Alessandria (1) e lo scrittore famoso, tra i più celebrati al mondo. Un libro - Chi leggeva Umberto Eco? (2) - a quasi un anno dalla sua morte, esamina il rapporto controverso tra il semiologo e i suoi selvaggi e diffidenti concittadini...
Ammirato, temuto, ma tutto sommato poco letto. Grande studioso e saggista, etnografo mancato, per via di quello sguardo acuminato e interprete di ogni realtà. Umberto Eco (3) è stato tutto questo. Per il mondo e per gli alessandrini. Si, perché è di questo che si parla nel vivacissimo e appassionato libro – strano per chi, da buon alessandrino non dovrebbe essere né vivace né appassionato - di Riccardo Motta.

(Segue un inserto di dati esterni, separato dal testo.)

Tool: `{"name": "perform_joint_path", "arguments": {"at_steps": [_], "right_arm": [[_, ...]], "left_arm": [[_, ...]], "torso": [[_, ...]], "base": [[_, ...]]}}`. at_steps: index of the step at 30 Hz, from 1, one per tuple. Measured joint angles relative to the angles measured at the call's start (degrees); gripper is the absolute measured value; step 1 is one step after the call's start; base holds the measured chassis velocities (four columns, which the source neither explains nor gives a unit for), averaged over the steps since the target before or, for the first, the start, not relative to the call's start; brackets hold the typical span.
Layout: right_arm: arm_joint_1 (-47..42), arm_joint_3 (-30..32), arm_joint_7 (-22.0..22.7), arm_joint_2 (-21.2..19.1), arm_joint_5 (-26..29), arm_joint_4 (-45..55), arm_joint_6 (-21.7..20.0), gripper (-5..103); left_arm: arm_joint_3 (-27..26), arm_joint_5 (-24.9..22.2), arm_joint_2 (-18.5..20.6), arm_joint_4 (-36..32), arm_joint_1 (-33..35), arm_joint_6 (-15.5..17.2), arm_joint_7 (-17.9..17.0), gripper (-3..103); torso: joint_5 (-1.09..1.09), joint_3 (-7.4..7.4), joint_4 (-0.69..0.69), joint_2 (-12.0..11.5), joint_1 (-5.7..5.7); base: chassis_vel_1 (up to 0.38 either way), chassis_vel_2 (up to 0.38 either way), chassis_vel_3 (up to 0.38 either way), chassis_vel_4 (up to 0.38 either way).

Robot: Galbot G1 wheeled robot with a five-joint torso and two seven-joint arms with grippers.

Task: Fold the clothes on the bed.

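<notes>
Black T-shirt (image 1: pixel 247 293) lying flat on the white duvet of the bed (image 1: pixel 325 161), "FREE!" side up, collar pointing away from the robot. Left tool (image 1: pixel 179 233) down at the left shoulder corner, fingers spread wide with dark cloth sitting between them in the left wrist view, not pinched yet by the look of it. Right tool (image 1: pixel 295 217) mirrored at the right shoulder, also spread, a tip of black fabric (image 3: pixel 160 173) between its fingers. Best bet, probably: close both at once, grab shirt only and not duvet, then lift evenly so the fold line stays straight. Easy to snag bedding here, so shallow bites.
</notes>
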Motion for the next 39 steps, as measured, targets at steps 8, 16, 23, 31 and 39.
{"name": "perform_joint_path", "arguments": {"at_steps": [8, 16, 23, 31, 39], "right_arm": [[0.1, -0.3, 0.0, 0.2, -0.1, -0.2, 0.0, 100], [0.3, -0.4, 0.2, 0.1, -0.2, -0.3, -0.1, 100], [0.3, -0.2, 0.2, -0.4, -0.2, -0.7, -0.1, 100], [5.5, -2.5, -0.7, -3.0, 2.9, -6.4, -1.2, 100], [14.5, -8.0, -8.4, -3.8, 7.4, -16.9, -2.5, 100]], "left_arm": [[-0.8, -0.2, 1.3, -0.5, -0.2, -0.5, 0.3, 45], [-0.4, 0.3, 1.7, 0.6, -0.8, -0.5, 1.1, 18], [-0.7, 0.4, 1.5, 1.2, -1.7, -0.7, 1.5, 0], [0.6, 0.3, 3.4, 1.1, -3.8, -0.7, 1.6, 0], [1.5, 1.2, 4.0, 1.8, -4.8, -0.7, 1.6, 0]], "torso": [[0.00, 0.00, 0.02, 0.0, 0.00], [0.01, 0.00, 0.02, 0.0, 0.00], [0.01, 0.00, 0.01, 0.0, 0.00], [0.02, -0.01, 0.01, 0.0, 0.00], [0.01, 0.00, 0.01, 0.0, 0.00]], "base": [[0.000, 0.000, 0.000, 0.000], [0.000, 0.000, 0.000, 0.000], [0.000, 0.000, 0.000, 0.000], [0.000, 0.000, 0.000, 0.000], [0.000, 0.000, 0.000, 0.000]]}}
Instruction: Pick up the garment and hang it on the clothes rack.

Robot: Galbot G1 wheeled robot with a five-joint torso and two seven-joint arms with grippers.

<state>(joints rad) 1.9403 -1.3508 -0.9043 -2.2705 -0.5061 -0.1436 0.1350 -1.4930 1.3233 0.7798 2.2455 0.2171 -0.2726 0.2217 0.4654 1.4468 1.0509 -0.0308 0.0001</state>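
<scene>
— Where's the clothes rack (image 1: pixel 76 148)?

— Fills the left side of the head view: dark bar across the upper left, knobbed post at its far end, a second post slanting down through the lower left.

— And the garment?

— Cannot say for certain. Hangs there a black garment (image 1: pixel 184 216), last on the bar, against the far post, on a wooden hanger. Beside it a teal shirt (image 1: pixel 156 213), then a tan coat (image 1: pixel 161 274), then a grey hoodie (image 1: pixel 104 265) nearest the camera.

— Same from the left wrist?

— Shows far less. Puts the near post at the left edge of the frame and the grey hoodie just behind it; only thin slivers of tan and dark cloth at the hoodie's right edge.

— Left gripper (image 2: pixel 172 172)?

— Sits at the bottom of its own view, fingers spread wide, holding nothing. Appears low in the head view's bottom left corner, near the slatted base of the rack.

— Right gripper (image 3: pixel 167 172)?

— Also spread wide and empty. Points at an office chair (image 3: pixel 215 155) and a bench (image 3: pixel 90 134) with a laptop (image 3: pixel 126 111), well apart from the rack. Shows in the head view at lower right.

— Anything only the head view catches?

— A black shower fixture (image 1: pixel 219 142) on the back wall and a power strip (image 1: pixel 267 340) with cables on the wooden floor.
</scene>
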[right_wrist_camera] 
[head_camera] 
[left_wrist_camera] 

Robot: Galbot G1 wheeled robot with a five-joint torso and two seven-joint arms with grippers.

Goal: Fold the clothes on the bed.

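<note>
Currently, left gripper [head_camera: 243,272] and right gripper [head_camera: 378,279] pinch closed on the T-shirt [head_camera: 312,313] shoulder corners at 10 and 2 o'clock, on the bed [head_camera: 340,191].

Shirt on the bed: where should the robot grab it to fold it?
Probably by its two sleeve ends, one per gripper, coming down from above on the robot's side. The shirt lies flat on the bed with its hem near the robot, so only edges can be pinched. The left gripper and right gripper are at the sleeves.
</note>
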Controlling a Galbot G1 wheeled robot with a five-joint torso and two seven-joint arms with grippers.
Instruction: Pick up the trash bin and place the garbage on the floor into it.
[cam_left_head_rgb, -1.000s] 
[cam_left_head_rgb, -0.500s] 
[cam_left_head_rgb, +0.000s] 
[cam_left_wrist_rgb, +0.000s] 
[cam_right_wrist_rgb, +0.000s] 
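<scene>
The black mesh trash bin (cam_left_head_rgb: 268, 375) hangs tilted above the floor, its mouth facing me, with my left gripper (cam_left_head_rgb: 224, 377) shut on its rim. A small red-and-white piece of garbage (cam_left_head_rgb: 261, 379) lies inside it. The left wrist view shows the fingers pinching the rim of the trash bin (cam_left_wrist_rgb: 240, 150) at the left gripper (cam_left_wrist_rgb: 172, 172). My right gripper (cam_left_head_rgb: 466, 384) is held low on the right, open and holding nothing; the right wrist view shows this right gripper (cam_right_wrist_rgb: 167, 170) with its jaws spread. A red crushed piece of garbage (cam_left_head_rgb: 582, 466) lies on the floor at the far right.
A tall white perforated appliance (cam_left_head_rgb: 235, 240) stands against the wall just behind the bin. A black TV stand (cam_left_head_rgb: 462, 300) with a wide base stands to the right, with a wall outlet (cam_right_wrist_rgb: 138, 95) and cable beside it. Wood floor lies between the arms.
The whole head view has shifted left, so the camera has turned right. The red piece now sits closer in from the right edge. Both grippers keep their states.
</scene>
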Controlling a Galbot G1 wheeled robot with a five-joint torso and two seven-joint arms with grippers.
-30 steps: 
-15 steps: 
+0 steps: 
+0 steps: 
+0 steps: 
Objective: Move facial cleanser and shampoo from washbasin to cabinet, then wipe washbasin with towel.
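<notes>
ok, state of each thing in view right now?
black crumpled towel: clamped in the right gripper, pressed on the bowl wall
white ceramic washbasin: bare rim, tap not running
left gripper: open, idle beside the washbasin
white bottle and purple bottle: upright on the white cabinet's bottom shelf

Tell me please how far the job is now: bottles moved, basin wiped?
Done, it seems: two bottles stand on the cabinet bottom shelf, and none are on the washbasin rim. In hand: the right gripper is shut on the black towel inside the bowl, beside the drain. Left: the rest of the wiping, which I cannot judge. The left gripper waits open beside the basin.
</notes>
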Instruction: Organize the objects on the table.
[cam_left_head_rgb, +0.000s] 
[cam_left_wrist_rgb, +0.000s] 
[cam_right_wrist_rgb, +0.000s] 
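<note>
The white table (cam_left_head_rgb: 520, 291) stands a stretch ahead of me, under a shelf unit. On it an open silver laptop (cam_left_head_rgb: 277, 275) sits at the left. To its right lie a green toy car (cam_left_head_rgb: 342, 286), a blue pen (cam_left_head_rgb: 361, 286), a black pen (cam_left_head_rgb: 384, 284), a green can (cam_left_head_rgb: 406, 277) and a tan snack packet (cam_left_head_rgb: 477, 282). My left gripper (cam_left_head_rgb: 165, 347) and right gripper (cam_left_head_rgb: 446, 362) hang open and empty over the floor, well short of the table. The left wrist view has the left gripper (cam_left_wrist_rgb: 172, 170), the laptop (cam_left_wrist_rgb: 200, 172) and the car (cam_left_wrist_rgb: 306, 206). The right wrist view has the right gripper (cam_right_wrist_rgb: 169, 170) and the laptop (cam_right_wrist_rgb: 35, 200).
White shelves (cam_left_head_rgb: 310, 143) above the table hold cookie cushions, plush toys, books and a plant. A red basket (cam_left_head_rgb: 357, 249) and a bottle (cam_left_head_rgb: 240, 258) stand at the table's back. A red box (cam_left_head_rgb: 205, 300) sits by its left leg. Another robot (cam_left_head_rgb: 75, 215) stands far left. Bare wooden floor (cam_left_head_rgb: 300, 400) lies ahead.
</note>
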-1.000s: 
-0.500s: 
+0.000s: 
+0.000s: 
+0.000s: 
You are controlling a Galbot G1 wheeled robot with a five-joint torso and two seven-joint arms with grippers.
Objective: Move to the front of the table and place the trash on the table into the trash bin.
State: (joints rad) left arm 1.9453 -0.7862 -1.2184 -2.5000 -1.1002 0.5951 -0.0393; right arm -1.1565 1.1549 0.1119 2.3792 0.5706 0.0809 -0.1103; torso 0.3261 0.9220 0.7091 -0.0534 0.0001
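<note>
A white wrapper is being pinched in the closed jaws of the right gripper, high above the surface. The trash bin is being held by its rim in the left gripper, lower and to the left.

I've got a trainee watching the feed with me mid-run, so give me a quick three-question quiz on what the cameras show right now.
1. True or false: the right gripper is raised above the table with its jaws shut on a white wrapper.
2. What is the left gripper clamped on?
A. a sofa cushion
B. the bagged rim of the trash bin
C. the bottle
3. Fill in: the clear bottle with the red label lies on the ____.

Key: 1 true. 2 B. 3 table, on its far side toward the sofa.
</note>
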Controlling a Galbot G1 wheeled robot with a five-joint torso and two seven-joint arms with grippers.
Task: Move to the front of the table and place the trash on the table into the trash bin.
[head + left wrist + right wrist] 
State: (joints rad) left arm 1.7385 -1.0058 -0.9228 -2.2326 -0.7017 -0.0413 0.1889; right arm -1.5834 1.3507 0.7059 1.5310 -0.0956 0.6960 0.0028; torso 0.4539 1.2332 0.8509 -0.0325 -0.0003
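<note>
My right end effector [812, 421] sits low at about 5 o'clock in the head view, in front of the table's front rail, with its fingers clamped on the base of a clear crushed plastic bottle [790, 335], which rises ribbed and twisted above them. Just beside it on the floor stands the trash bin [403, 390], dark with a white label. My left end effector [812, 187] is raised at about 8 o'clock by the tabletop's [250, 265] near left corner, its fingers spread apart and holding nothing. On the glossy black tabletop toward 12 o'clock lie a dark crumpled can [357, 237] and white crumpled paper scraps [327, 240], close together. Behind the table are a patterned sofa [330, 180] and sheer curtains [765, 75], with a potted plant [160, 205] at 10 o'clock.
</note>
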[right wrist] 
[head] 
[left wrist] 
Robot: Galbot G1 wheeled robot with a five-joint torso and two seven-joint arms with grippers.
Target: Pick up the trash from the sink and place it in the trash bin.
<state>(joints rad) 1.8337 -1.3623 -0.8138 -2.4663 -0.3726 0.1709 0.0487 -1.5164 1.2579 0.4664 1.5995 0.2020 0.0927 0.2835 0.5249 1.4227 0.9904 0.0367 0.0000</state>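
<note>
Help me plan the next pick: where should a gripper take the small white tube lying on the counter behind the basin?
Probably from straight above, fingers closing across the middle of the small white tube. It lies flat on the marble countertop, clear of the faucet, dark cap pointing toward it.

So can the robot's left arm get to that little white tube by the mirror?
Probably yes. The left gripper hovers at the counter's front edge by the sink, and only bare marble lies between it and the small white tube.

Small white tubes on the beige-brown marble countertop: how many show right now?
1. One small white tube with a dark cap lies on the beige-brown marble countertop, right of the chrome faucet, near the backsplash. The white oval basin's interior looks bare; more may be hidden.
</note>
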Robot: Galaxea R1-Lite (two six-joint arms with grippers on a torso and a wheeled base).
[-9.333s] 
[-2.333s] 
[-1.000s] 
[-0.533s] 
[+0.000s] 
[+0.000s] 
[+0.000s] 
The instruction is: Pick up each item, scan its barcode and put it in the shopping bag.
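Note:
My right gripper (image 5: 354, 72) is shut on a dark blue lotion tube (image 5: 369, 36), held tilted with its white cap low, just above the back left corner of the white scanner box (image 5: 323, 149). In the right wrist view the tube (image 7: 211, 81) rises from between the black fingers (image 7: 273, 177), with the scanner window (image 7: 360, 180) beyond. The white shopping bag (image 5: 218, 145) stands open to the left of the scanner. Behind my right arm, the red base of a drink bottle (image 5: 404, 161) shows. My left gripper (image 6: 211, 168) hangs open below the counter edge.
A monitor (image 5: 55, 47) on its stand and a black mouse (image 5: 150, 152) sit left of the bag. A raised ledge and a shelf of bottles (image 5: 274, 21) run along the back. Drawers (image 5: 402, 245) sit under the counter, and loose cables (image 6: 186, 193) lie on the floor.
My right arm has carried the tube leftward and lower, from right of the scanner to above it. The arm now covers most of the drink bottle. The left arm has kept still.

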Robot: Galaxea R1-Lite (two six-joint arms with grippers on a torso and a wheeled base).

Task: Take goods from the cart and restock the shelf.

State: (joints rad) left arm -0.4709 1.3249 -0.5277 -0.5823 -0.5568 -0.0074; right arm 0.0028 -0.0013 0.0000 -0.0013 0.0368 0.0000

Intendiamoci: “niente studi critici alla memoria per almeno un decennio”: qui si rispetta eccome il volere del semiologo-professore-saggista-romanziere; piuttosto si esamina quel rapporto contrastato tra una città di provincia uno dei suoi figli più celebri di sempre. Una criticità di rapporti che ha una data di inizio: 19 febbraio 1967, grazie o a causa di un articolo uscito su L’Espresso e intitolato "Pochi clamori tra la Bormida e il Tanaro". Di Alessandria (4) Eco scrive: "Sfiducia nel mistero. Diffidenza per il Noumeno. Una città senza ideali e senza passioni. Nell’epoca in cui il nepotismo era una virtù, Pio V, papa alessandrino, caccia i parenti da Roma e dice che si arrangino. Gli alessandrini non si sono mai entusiasmati per nessuna Virtù Eroica … non ha mai avuto nulla da insegnare alle genti, nulla per cui debbano andar fieri i suoi figli, dei quali essa non si è mai preoccupata di andar fiera …”. Eco aveva insomma punzecchiato l’indole apatica e catatonica degli alessandrini, attraverso attente analisi comportamentali delle loro attitudini e abitudini. Quasi presentisse il degrado dei tempi futuri.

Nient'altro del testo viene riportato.